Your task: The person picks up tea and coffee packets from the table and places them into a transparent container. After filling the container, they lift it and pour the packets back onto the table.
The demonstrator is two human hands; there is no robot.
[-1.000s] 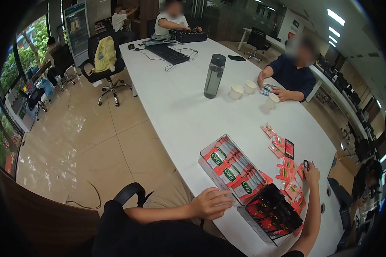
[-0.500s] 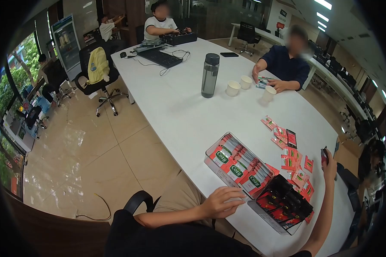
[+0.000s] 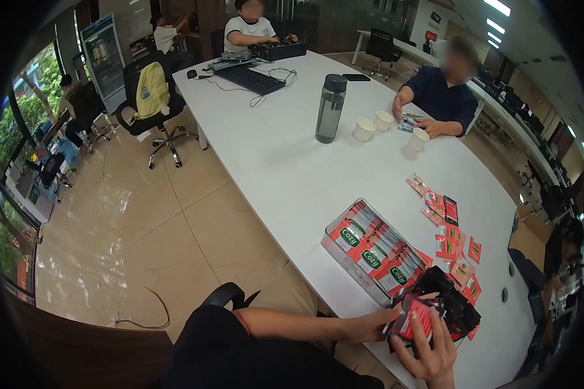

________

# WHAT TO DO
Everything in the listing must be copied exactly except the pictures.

# OUTPUT OF THE TASK
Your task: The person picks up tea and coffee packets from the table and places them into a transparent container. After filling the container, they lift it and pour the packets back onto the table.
The demonstrator is two human hands; there is no robot.
[-1.000s] 
[-0.500s] 
[+0.000s] 

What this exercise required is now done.